*** Block opens ***

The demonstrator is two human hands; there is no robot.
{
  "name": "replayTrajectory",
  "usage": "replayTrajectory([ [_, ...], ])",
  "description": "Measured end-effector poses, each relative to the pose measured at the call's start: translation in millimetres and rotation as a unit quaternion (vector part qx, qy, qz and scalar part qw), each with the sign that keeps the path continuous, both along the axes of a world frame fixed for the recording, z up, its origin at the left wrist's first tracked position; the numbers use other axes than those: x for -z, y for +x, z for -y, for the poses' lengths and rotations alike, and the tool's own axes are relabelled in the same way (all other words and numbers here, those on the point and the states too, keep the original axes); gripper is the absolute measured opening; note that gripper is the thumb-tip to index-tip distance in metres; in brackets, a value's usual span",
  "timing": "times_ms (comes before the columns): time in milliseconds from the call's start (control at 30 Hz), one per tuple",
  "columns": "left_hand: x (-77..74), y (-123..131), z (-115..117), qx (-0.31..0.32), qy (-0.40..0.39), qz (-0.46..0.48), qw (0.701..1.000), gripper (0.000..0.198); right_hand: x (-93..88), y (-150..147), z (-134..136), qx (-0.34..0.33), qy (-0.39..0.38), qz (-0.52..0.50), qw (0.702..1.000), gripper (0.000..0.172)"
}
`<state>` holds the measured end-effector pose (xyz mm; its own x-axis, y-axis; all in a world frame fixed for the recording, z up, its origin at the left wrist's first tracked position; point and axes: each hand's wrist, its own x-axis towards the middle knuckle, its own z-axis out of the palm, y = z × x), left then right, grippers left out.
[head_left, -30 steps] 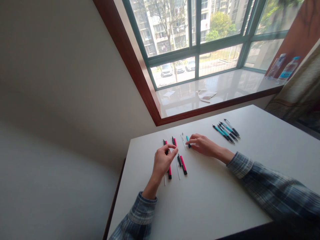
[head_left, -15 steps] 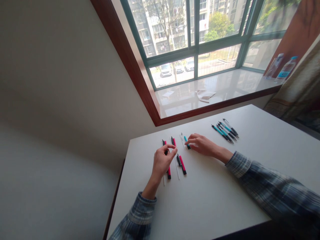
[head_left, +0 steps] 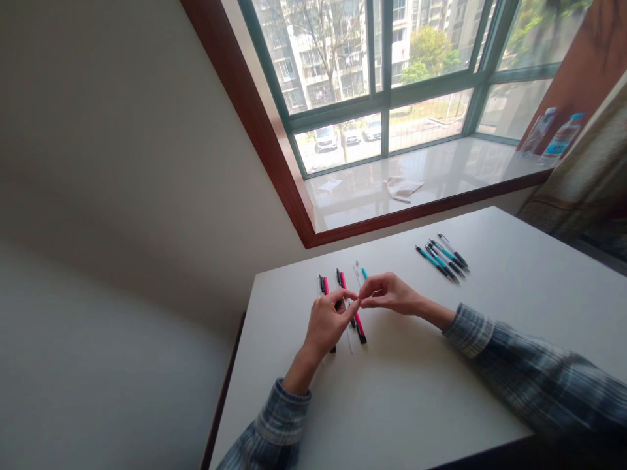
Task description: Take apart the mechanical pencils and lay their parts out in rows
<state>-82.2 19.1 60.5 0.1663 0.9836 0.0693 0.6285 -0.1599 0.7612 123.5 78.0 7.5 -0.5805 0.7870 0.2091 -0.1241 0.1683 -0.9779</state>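
Observation:
My left hand [head_left: 329, 321] and my right hand [head_left: 389, 292] meet fingertip to fingertip just above the white table [head_left: 416, 391]. Both pinch a small part that I cannot make out. Under and beside them lie pink-and-black pen parts [head_left: 359, 324] with thin white refills [head_left: 349, 336] between them. A teal pen piece [head_left: 364, 273] lies just beyond my right hand. Both sleeves are blue plaid.
Several teal-and-black pens [head_left: 443, 256] lie in a row at the table's far right. Behind the table runs a glossy window sill [head_left: 441, 173] with a white cloth [head_left: 401, 188] and two bottles [head_left: 551, 134]. A curtain [head_left: 582, 176] hangs at right.
My right hand has drawn back from the teal pen piece toward my left hand. My left hand rose a little, and the fingertips of both now touch.

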Motion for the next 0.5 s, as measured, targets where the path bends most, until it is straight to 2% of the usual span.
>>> replayTrajectory([
  [67,0.2,1.1,0.5,0.008,0.007,0.000,1.000,0.031,1.9,-2.3,0.1,-0.001,-0.039,-0.014,0.999,0.034],
  [167,0.4,-0.6,-1.1,0.005,0.020,0.016,1.000,0.028,0.9,-3.3,-0.9,0.019,-0.057,-0.018,0.998,0.034],
  [333,0.2,-7.5,-6.3,-0.073,0.050,0.069,0.994,0.027,3.7,3.4,-10.2,0.112,0.004,0.009,0.994,0.032],
  [500,5.4,-9.5,-6.6,-0.082,0.043,0.077,0.993,0.027,17.8,14.7,-23.7,0.211,0.061,0.092,0.971,0.024],
])
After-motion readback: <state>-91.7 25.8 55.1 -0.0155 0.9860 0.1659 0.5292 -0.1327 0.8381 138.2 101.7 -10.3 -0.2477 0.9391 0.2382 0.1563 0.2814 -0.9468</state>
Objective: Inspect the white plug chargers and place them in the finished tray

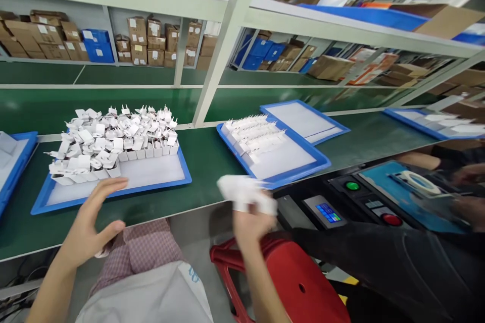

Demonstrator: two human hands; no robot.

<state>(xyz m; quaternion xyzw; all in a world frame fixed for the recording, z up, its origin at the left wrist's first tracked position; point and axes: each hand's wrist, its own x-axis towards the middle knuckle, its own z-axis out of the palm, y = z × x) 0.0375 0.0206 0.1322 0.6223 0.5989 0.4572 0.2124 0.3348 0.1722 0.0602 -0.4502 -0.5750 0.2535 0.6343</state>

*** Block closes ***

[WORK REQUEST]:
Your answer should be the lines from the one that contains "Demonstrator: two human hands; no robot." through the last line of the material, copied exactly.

[ANSWER TO THIS TASK]:
Demonstrator: two human hands; no robot.

<state>(xyz m; quaternion xyzw; all in a world frame fixed for the recording, z up, its origin at the left wrist's first tracked position; point and axes: each hand's wrist, its own x-axis towards the middle knuckle, its own z-axis out of the palm, y = z × x) 0.0375 0.0206 0.1322 0.6223 0.5989 0.4572 0.2124 0.3348 0.1722 0.0602 -0.4502 -0.5750 0.2535 0.6343</state>

This exercise requires nothing more.